Abbott, he explains, had lived in Paris for eight years when she returned to New York City for a visit during the 1930s and was stunned by how much the city had changed in the short time that she had been away.
She took about 350 photos of various landscapes in the city for the Works Progress Administration's Federal Art Project, seeking to capture the city as it was at that moment.
Levere decided to retake those photos, eventually shooting 115. He recreated much more than the locations, finding a camera like Abbott had used 60 years before, and doing his best to mimic the time of year and day so the lighting would be the same. Her photos were dated, so time of year was easy, but finding the exact location, angle and hour proved to be a challenge.
"I went through a huge effort to photographically create something where you could compare the two images," he says.
His photographs are displayed alongside Abbott's in both the book and the exhibit, so New York City residents and enthusiasts can see the changes for themselves. Levere began taking the photographs almost 10 years ago, and New York has changed again since that time.
The most dramatic of those changes appears on a photograph of a Lower East Side street, Levere notes. In Abbott's New York, the neighborhood housed working-class Irish immigrants. In Levere's New York, it had evolved into more of a Chinatown, with the twin towers of the World Trade Center looming in the background. Today, of course, those towers are gone.
Levere said that his and Abbott's photographs of a Bleecker Street bakery revealed that the bakery, Zito's, had survived for generations. In 1997when Levere took his photographthat was true. But the store closed just as his book went to press.
"They complained about the low-carbohydrate craze and rising rents," he says.
A few years after taking the photographs, Levere is reliving Abbott's project in a new way. Having left the city to settle in Buffalo, he's begun to view changes with the eye of a person who doesn't see them happen gradually.

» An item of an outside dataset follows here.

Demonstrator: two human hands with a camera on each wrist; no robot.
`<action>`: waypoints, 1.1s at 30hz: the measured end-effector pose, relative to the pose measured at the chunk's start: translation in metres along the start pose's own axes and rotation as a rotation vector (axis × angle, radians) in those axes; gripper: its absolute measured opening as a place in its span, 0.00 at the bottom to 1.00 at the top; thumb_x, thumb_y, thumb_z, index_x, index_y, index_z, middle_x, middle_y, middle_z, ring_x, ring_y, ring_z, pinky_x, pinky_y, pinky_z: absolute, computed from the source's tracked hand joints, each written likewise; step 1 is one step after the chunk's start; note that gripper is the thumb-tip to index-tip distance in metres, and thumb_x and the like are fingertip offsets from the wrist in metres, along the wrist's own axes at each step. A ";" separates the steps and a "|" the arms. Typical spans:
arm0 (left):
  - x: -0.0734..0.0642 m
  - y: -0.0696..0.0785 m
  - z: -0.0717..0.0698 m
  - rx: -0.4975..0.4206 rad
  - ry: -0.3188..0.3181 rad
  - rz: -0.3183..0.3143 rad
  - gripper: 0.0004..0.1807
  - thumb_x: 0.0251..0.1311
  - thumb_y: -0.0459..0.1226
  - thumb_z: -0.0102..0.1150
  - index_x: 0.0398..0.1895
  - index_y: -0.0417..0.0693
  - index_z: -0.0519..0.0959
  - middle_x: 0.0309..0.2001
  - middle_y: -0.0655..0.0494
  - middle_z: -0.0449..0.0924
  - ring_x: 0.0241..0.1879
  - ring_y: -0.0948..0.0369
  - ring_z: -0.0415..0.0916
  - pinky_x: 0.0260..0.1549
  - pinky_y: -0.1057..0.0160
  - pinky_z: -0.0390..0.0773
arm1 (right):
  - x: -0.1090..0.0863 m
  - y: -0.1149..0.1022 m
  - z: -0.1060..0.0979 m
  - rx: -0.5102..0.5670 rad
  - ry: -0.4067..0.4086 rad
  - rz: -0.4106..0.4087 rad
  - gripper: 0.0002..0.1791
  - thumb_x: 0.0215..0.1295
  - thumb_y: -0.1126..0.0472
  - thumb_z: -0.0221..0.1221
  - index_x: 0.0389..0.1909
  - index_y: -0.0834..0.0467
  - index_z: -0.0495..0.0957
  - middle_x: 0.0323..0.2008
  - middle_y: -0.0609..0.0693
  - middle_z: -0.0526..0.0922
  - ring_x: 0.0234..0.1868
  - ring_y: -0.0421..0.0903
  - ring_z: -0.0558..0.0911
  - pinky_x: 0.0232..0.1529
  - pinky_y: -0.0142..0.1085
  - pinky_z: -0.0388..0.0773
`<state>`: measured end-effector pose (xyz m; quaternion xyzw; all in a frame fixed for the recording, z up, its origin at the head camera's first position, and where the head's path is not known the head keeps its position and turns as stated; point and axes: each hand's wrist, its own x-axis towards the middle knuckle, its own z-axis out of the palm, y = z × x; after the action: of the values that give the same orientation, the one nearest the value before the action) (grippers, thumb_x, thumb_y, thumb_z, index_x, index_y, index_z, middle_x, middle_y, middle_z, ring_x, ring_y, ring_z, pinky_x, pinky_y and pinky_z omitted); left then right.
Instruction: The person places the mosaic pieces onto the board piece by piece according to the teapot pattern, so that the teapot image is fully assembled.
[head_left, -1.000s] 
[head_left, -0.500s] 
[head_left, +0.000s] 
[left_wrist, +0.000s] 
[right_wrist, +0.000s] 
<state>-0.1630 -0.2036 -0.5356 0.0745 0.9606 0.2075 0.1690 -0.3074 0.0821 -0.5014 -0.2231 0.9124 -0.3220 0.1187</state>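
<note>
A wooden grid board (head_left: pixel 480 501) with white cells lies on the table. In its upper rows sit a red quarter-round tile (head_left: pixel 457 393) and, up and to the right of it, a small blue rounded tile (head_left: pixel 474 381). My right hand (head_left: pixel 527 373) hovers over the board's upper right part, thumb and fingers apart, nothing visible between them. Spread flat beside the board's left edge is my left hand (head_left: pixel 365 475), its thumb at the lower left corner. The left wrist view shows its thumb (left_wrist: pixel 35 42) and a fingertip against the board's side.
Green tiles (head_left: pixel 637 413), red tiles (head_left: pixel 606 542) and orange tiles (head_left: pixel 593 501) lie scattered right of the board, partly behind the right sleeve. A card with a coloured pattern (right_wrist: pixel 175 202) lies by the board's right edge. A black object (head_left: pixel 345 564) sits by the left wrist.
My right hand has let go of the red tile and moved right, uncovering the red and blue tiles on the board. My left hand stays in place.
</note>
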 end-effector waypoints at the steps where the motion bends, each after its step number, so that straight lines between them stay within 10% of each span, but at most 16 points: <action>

"Now that I don't live in New York, when I go back the changes are glaring," he said. "It changes so fast."
Changes in New York, coupled with changes in his personal life, led Levere to move back to Western New York this past April. He and his wife had a daughter about a year ago.
"We wanted to own a home," he says. "We wanted to have a place we could afford to raise our child in. New York has become really unreasonably expensive and with a child, it changes everything."
He says that if he and his wife really had to stay in the city, they could have made it work. But for him, it felt like the right time to go.
"I was there for 12 or 13 years and that was enough," he says. "I left my mark."
While Levere says he's not ready to detail his next project, he does have some things in the works. In addition to his job with Creative Services, he's caring for his daughter and has just rented photographic studio space on Exchange Street in downtown Buffalo.